TASK DETAILS = Below is a set of entries. Print the line that contains "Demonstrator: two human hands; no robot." and every later line word for word, through the final one.

───── GIVEN ENTRIES

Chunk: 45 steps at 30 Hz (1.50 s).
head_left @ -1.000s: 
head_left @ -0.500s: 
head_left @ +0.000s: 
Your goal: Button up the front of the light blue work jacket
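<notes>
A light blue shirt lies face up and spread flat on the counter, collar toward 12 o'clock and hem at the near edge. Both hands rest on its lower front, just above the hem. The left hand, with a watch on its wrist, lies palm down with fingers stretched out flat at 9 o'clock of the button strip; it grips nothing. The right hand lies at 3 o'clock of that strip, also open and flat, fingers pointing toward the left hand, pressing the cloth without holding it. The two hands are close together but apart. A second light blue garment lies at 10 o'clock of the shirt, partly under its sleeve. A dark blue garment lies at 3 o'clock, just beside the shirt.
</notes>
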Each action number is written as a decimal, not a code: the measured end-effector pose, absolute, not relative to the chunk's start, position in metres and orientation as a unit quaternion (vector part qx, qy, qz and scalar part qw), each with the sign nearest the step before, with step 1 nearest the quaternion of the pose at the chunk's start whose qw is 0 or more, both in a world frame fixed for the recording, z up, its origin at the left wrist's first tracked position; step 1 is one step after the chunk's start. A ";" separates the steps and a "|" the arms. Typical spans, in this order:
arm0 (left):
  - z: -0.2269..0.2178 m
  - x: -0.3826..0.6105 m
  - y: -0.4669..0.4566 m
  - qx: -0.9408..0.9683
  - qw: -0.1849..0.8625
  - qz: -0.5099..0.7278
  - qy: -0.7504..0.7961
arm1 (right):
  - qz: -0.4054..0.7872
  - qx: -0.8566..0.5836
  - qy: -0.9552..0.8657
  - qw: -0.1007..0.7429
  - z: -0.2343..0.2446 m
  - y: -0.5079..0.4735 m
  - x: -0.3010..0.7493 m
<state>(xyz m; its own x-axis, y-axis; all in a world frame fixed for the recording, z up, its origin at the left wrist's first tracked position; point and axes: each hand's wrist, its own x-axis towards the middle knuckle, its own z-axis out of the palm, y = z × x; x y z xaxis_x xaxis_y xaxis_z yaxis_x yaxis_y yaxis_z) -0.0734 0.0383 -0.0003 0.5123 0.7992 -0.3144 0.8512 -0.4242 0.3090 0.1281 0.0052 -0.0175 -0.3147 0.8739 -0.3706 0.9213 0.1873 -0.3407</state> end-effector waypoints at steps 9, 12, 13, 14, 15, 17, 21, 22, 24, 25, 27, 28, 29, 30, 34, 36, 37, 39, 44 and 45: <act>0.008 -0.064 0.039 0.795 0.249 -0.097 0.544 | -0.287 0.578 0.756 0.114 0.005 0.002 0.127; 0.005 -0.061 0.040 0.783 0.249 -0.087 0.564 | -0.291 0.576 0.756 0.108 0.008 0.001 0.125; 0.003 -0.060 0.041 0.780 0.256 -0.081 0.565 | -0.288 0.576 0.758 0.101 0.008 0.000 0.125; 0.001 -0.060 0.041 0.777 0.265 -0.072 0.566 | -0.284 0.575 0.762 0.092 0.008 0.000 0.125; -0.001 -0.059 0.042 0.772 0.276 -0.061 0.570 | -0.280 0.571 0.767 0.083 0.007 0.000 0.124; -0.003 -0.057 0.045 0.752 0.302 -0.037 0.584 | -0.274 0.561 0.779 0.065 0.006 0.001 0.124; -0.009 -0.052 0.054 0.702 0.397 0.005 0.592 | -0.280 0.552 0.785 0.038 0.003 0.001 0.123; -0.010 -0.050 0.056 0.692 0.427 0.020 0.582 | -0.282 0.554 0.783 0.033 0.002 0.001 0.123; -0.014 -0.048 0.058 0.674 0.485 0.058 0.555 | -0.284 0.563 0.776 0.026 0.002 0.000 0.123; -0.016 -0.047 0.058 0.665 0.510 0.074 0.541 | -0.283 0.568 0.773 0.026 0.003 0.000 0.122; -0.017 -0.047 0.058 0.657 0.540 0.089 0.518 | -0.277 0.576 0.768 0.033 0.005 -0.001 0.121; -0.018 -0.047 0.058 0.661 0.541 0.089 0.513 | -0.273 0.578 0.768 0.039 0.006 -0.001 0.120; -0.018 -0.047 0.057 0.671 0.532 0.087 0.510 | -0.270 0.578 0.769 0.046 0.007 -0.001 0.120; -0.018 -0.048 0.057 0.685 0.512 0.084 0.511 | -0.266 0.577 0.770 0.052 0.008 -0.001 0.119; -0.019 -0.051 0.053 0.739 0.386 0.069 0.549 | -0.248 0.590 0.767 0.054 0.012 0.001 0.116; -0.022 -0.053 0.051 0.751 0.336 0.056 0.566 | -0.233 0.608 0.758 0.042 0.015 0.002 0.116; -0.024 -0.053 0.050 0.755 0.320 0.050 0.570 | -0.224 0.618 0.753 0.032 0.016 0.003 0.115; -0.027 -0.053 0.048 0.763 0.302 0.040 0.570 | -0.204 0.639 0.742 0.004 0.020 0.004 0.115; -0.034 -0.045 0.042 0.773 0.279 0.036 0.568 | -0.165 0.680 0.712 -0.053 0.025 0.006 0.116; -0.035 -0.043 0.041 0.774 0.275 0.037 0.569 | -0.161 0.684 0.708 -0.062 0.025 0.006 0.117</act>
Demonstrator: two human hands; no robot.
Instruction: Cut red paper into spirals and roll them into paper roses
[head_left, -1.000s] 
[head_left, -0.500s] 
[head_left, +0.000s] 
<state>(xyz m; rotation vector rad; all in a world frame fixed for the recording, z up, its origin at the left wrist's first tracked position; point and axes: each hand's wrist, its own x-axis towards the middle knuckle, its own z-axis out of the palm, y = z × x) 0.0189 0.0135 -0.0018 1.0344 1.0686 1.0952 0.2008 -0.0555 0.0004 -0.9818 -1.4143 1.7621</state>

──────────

RESPONSE AREA =
Demonstrator: two human hands; no robot.
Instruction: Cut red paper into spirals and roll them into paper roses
[head_left, -1.000s] 
[head_left, -0.500s] 
[head_left, +0.000s] 
<state>(xyz m; rotation vector rad; all in a world frame fixed for the recording, z up, its origin at the left wrist's first tracked position; point and axes: each hand's wrist, its own x-axis towards the middle knuckle, its own z-axis out of the palm, y = z × x) 0.0189 0.0135 -0.0018 1.0344 1.0686 1.0952 0.2008 -0.0555 0.0004 -0.9818 -1.4143 1.7621</state>

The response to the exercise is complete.